» **Work instruction**
Return the data that follows exactly, with each line intact.

» **Entries taken from a collection**
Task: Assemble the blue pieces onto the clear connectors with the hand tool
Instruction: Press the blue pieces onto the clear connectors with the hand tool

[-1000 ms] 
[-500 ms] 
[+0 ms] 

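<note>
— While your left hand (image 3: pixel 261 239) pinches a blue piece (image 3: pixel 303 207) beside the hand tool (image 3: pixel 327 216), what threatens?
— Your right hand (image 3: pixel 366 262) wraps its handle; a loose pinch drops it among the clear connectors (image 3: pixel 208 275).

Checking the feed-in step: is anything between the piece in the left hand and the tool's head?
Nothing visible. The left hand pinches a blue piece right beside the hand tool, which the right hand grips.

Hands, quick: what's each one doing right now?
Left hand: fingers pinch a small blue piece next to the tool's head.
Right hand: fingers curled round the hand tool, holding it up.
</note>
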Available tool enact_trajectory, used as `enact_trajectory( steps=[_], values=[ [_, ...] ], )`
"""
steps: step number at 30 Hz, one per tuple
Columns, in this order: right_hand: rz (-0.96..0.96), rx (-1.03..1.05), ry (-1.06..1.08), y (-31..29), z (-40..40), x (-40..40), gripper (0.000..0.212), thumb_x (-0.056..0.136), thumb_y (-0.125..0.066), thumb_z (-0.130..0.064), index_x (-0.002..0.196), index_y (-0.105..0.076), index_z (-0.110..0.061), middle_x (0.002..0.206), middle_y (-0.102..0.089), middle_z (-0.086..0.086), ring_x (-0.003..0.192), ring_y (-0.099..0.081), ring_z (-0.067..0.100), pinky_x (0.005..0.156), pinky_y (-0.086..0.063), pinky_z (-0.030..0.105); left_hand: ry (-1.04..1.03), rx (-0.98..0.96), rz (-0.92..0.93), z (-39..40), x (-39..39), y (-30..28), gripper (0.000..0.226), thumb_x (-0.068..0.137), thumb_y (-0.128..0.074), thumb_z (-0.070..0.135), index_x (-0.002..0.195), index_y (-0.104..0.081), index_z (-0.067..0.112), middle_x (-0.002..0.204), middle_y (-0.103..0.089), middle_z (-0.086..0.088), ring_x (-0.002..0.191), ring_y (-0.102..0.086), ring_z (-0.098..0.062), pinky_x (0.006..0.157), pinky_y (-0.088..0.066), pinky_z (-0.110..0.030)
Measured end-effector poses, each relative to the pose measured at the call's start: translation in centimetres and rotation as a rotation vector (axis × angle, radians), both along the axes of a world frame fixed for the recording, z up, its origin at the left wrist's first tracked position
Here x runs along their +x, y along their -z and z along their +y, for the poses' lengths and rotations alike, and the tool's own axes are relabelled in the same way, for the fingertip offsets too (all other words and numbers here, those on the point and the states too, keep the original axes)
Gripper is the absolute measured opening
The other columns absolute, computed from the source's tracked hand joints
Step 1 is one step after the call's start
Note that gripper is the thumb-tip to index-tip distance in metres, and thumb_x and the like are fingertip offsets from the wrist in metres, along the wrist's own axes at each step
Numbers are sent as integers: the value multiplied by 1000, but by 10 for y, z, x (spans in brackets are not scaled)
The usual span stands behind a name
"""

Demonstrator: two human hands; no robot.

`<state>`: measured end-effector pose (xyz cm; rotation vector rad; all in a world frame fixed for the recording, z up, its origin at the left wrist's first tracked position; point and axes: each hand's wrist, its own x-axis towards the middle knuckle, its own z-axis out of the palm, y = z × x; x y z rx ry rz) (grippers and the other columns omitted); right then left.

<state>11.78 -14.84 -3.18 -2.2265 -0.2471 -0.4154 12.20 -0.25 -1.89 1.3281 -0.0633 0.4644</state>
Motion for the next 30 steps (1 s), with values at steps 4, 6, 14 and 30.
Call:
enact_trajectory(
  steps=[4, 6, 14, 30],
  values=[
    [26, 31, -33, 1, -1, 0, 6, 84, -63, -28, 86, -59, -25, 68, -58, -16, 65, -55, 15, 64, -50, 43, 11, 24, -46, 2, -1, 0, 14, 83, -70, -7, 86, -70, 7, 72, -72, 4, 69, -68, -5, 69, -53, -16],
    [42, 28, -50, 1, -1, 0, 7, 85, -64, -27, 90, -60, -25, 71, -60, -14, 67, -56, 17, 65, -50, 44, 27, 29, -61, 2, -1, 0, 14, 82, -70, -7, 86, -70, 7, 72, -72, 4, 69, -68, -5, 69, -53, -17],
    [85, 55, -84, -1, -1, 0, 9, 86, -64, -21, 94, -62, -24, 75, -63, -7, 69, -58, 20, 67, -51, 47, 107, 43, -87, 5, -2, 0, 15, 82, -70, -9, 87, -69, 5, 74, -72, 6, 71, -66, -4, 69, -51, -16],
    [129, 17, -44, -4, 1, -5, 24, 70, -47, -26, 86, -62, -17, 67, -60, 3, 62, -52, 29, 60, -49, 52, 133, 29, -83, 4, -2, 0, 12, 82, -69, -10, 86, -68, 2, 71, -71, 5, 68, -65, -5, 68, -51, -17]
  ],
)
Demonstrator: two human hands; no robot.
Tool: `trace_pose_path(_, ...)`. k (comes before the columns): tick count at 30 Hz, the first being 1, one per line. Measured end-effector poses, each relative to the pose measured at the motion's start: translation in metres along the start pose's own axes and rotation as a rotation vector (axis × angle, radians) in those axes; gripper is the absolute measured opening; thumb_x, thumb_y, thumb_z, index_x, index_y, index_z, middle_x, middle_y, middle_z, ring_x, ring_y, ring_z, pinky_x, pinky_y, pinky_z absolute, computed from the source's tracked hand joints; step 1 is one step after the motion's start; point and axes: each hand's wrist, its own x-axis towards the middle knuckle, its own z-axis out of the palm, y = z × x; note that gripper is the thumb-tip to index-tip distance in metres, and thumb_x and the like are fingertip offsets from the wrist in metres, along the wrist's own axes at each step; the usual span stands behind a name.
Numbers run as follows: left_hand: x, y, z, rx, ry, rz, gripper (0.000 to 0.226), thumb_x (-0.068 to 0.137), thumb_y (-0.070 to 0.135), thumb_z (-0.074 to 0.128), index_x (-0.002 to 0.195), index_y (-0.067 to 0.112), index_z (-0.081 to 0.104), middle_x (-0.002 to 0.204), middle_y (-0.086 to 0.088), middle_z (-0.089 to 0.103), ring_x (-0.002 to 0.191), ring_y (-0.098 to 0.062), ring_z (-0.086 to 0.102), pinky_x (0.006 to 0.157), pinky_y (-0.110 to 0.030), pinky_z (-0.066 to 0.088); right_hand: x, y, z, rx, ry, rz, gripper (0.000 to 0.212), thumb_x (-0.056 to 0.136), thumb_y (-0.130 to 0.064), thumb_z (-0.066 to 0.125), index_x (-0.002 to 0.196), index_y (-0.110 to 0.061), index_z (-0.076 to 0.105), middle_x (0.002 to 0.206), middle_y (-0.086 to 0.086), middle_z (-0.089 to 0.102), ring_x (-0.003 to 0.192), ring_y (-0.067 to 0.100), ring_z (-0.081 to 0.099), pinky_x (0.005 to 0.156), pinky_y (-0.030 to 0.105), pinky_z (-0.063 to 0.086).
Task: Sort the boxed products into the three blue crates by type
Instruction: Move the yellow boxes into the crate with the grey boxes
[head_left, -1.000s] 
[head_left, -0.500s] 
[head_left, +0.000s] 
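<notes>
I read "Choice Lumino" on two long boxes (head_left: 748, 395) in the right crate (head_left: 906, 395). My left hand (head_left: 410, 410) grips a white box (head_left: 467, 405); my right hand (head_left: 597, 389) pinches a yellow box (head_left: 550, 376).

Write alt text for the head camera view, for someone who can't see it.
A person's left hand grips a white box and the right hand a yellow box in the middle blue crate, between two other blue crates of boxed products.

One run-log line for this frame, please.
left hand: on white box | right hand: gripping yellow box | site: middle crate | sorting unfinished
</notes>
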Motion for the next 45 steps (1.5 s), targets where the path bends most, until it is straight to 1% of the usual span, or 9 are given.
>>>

» **Solution below**
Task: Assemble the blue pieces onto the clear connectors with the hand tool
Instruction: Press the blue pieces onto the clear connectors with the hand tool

[-1000 ms] 
[-500 ms] 
[+0 ms] 

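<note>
— While your left hand (image 3: pixel 261 239) pinches a blue piece (image 3: pixel 303 207) beside the hand tool (image 3: pixel 327 216), what threatens?
— Your right hand (image 3: pixel 366 262) wraps its handle; a loose pinch drops it among the clear connectors (image 3: pixel 208 275).

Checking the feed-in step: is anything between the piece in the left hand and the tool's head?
Nothing visible. The left hand pinches a blue piece right beside the hand tool, which the right hand grips.

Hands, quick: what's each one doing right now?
Left hand: fingers pinch a small blue piece next to the tool's head.
Right hand: fingers curled round the hand tool, holding it up.
</note>
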Available tool enact_trajectory, used as `enact_trajectory( steps=[_], values=[ [_, ...] ], )`
"""
steps: step number at 30 Hz, one per tuple
Columns, in this order: right_hand: rz (-0.96..0.96), rx (-1.03..1.05), ry (-1.06..1.08), y (-31..29), z (-40..40), x (-40..40), gripper (0.000..0.212), thumb_x (-0.056..0.136), thumb_y (-0.125..0.066), thumb_z (-0.130..0.064), index_x (-0.002..0.196), index_y (-0.105..0.076), index_z (-0.110..0.061), middle_x (0.002..0.206), middle_y (-0.102..0.089), middle_z (-0.086..0.086), ring_x (-0.003..0.192), ring_y (-0.099..0.081), ring_z (-0.067..0.100), pinky_x (0.005..0.156), pinky_y (-0.086..0.063), pinky_z (-0.030..0.105); left_hand: ry (-1.04..1.03), rx (-0.98..0.96), rz (-0.92..0.93), z (-39..40), x (-39..39), y (-30..28), gripper (0.000..0.226), thumb_x (-0.068..0.137), thumb_y (-0.128..0.074), thumb_z (-0.070..0.135), index_x (-0.002..0.195), index_y (-0.104..0.081), index_z (-0.067..0.112), middle_x (-0.002..0.204), middle_y (-0.103..0.089), middle_z (-0.086..0.088), ring_x (-0.002..0.191), ring_y (-0.102..0.086), ring_z (-0.098..0.062), pinky_x (0.006..0.157), pinky_y (-0.088..0.066), pinky_z (-0.110..0.030)
Measured end-effector poses, each relative to the pose measured at the call's start: translation in centimetres and rotation as a rotation vector (axis × angle, radians), both along the axes of a world frame fixed for the recording, z up, its origin at the left wrist's first tracked position
Here x runs along their +x, y along their -z and z along their +y, for the poses' lengths and rotations alike, and the tool's own axes are relabelled in the same way, for the fingertip offsets too (all other words and numbers here, those on the point and the states too, keep the original axes)
Gripper is the absolute measured opening
The other columns absolute, computed from the source's tracked hand joints
Step 1 is one step after the call's start
Note that gripper is the thumb-tip to index-tip distance in metres, and thumb_x and the like are fingertip offsets from the wrist in metres, along the wrist's own axes at each step
Numbers are sent as integers: the value multiplied by 1000, but by 10 for y, z, x (spans in brackets are not scaled)
The usual span stands behind a name
"""

Demonstrator: two human hands; no robot.

`<state>`: measured end-effector pose (xyz cm; rotation vector rad; all in a world frame fixed for the recording, z up, its origin at the left wrist's first tracked position; point and axes: each hand's wrist, its own x-axis towards the middle knuckle, its own z-axis out of the palm, y = z × x; x y z rx ry rz) (grippers and the other columns omitted); right then left.

<state>11.78 -14.84 -3.18 -2.2265 -0.2471 -0.4154 12.20 -0.25 -1.89 1.3281 -0.0633 0.4644</state>
Motion for the next 30 steps (1 s), with values at steps 4, 6, 14 and 30.
Call:
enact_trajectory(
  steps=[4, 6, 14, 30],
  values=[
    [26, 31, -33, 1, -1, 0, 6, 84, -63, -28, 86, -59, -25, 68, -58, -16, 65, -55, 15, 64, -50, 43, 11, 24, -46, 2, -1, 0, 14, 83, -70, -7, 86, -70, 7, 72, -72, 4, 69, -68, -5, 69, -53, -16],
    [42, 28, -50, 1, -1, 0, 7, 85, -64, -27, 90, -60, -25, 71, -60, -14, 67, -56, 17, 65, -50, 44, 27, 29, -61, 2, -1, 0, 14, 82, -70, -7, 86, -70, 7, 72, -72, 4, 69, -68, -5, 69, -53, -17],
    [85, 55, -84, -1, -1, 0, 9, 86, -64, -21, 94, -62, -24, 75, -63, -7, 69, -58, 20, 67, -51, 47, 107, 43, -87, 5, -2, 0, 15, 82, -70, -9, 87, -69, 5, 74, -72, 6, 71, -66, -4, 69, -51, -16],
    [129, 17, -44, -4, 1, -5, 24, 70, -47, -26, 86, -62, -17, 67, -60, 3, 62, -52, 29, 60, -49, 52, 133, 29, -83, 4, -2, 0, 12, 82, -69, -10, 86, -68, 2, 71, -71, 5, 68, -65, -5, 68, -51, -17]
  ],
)
Demonstrator: two human hands; no robot.
Tool: `trace_pose_path(_, ...)`. k (comes before the columns): tick count at 30 Hz, the first being 1, one per line. Measured end-effector poses, each relative to the pose measured at the motion's start: translation in metres along the start pose's own axes and rotation as a rotation vector (axis × angle, radians) in those axes; gripper is the absolute measured opening; thumb_x, thumb_y, thumb_z, index_x, index_y, index_z, middle_x, middle_y, middle_z, ring_x, ring_y, ring_z, pinky_x, pinky_y, pinky_z absolute, computed from the source's tracked hand joints; step 1 is one step after the motion's start; point and axes: each hand's wrist, its own x-axis towards the middle knuckle, its own z-axis out of the palm, y = z × x; note that gripper is the thumb-tip to index-tip distance in metres, and thumb_x and the like are fingertip offsets from the wrist in metres, along the wrist's own axes at each step; the usual span stands behind a name.
Numbers run as follows: left_hand: x, y, z, rx, ry, rz, gripper (0.000 to 0.226), thumb_x (-0.068 to 0.137), thumb_y (-0.070 to 0.135), thumb_z (-0.074 to 0.128), index_x (-0.002 to 0.195), index_y (-0.067 to 0.112), index_z (-0.081 to 0.104), middle_x (-0.002 to 0.204), middle_y (-0.086 to 0.088), middle_z (-0.089 to 0.103), ring_x (-0.002 to 0.191), ring_y (-0.098 to 0.062), ring_z (-0.086 to 0.102), pinky_x (0.006 to 0.157), pinky_y (-0.110 to 0.030), pinky_z (-0.066 to 0.088); right_hand: x, y, z, rx, ry, rz, gripper (0.000 to 0.212), thumb_x (-0.056 to 0.136), thumb_y (-0.130 to 0.064), thumb_z (-0.066 to 0.125), index_x (-0.002 to 0.196), index_y (-0.110 to 0.061), index_z (-0.076 to 0.105), middle_x (0.002 to 0.206), middle_y (-0.086 to 0.086), middle_z (-0.089 to 0.102), ring_x (-0.003 to 0.192), ring_y (-0.067 to 0.100), ring_z (-0.081 to 0.099), pinky_x (0.005 to 0.156), pinky_y (-0.030 to 0.105), pinky_z (-0.063 to 0.086).
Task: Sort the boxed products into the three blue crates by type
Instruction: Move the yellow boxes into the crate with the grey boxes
[head_left, -1.000s] 
[head_left, -0.500s] 
[head_left, +0.000s] 
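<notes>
I read "Choice Lumino" on two long boxes (head_left: 748, 395) in the right crate (head_left: 906, 395). My left hand (head_left: 410, 410) grips a white box (head_left: 467, 405); my right hand (head_left: 597, 389) pinches a yellow box (head_left: 550, 376).

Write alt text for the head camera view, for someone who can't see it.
A person's left hand grips a white box and the right hand a yellow box in the middle blue crate, between two other blue crates of boxed products.

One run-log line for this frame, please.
left hand: on white box | right hand: gripping yellow box | site: middle crate | sorting unfinished
</notes>
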Motion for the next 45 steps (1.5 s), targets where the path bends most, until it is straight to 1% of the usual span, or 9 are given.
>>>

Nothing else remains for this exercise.